Hypothetical model of Endoglin and its role as TGF-β co-receptor and adhesion molecule in different physiological contexts. (A) Canonical pathway that implicates Eng as a co-receptor of TGF-β in ECs. Bone morphogenetic protein 9 (BMP9), and other members of the TGF-β family, bind to an EC receptor complex composed by the type I (R-I) receptor named ALK1 and the type II (R-II) receptor, both exhibiting serine/threonine kinase activity, as well as the auxiliary receptor endoglin. Upon ligand binding, the R-II transphosphorylates ALK1, which subsequently propagates the signal by phosphorylating the receptor-regulated Smad (R-Smad) family of proteins Smad1/5/8. Phosphorylated R-Smads form heteromeric complexes with Smad4, translocating into the nucleus to regulate the transcriptional activity of different target genes. BMP9, Endoglin, ALK1 and Smad4 proteins are encoded by GDF2, ENG, ACVRL1 and MADH4 genes, whose pathogenic mutations give rise to HHT5, HHT1, HHT2, and JPHT, respectively (30). (B) Endothelial endoglin as an adhesion molecule involving its RGD sequence when binding to cell surface integrins from leukocytes, VMCs or platelets. (C) Leukocyte transmigration through the vessel endothelium. Under inflammatory conditions, different soluble factors are released leading to leukocyte adhesion and transmigration through ECs. This process is mediated, at least, by the interaction between leukocyte integrin α5β1 and endothelial endoglin involving the specific recognition of the RGD motif in Eng (22). (D) Adhesion between endothelial cells and vascular mural cells (VMCs). This intercellular association involves, at least, the interaction between integrin α5β1 in VMCs and endothelial endoglin via the specific recognition of the RGD motif in Eng (23). (E) Platelet-dependent hemostasis. Endothelial endoglin via its RGD binds to platelet integrins αIIbβ3 and α5β1, contributing to stabilize platelets adhesion to endothelium (24).

Figure 2

Endoglin in ECFCs. (A) Role of endoglin matrigel vascularization in vivo. Matrigel plugs were mixed with either ECFCs treated with control siRNA plus mesenchymal stem cells (MSCs) (left) or with ECFCs treated with endoglin specific siRNA plus MSCs (right). The Matrigel mixture was injected into nude mice and the number of vessels was analyzed after 1 week. Control plugs display a marked vascularization with functional vessels (presence of erythrocytes). Plugs with endoglin-silenced ECFCs display less vascularization than controls, suggesting an important role for this protein in cell adhesion (23). (B) MSCs combined with ECFCs, accelerate muscle recovery in a mouse model of hind limb ischemia, through an endoglin-dependent mechanism. After femoral ligature and retro-orbital injection of ECFC+MSC Doppler analysis shows a revascularization induced by co-injection of ECFCs plus MSCs (left).

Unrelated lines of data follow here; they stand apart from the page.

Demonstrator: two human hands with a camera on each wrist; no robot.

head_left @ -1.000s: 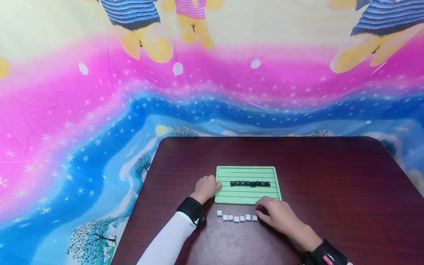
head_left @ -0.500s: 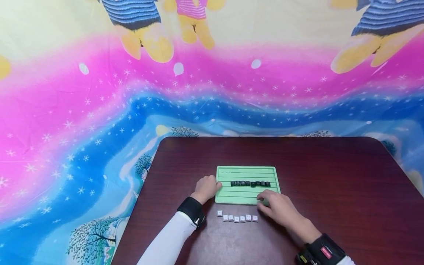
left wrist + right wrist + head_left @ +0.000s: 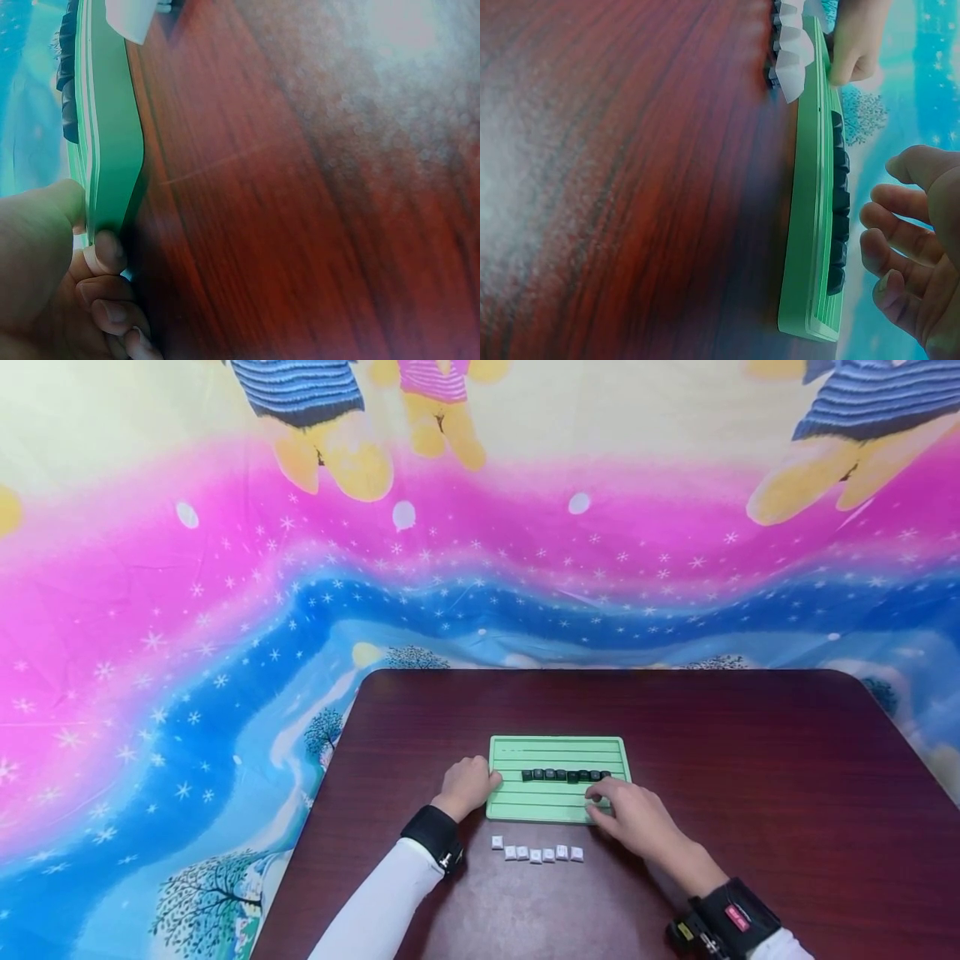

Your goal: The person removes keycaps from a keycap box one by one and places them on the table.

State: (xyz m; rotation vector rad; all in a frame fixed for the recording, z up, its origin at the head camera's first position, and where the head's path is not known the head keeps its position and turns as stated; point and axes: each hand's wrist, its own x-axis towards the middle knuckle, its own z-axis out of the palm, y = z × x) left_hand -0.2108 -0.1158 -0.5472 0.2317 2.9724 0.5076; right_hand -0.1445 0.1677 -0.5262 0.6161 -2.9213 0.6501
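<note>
A light green grooved tray [image 3: 525, 808] lies on the table, carrying a row of black keycaps [image 3: 550, 774]. My left hand [image 3: 467, 785] grips the tray's left edge; in the left wrist view its thumb lies over the rim and its fingers [image 3: 112, 311] curl at the side. Over the tray's front right part hovers my right hand [image 3: 637, 820]. Seen in the right wrist view, that hand's fingers [image 3: 900, 229] are relaxed and bent, apart from the black keycaps, with nothing between them. Several white keycaps [image 3: 536, 856] sit in an uneven row just in front of the tray.
The dark red-brown wooden table [image 3: 750, 752] extends around the tray, with its far edge behind. A colourful printed cloth [image 3: 480, 543] hangs beyond that edge. Both wrists wear black bands [image 3: 433, 839].
My right hand has moved up and away from beside the rightmost white keycap to over the tray's right part. My left hand, the tray and the keycaps have stayed in place.
</note>
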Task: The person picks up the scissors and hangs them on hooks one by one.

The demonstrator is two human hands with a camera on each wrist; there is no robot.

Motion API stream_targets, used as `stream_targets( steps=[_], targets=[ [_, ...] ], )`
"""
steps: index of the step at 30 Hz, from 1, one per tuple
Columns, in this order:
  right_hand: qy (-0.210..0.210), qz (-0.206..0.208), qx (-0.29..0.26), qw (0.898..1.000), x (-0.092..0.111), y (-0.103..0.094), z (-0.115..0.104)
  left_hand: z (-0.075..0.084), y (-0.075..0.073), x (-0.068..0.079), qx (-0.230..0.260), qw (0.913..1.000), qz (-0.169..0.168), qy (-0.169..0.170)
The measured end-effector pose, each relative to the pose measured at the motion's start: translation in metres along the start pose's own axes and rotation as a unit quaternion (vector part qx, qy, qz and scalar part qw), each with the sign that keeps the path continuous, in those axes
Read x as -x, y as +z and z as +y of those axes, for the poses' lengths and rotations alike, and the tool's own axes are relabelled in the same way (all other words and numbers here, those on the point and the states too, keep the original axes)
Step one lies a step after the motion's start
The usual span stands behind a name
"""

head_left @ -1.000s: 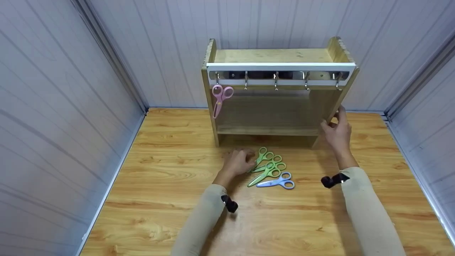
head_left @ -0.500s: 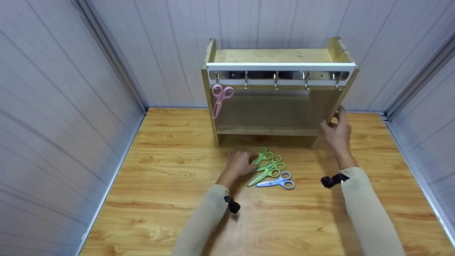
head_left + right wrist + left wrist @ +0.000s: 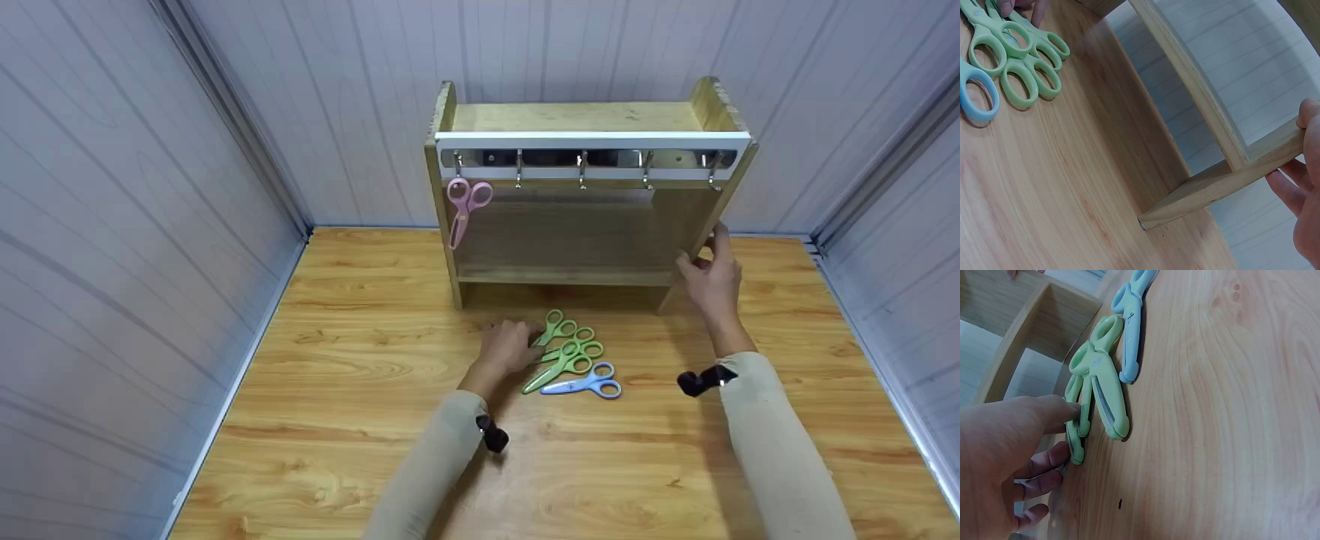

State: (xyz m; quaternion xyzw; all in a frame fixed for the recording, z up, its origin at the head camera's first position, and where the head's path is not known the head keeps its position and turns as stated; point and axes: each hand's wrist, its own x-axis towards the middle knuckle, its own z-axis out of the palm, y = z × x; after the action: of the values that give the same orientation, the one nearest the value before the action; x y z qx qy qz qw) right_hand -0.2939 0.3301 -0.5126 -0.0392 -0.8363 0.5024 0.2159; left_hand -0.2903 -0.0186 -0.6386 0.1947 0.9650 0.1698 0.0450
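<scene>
Your left hand (image 3: 504, 349), just below the centre of the head view, pinches the farthest pair of green plastic scissors (image 3: 553, 330) near its blade end; the fingertips are partly hidden. That pair lies on the wood-grained desk (image 3: 600, 465), its ring handles pointing to the upper right. Beside it, a second green pair (image 3: 589, 349) and a third green pair (image 3: 556, 370) lie overlapping, with the light-blue plastic scissors (image 3: 574, 386) just below them in the frame.

Your right hand (image 3: 712, 285), right of centre, grips the side panel of the pale wooden shelf (image 3: 570, 116). Along the shelf's upper front runs a white rail (image 3: 551, 140) with five metal hooks; pink plastic scissors (image 3: 460, 219) hang from the leftmost one.
</scene>
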Motion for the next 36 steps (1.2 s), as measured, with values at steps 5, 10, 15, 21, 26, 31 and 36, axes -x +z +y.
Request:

This synergistic effect is abolished when endoglin is previously silenced in ECFCs (right) (61). (C) Mechanisms involved in the synergy between ECFCs and MSCs. (i) Mutual paracrine effect between ECFCs and MSCs involving growth factors like VEGF and PDGFBB (76, 77). (ii) ECFCs-induced differentiation of MSCs into perivascular cells via Notch-Jagged1 (72) (iii) Adhesion between ECFCs and MSCs involving endoglin (61).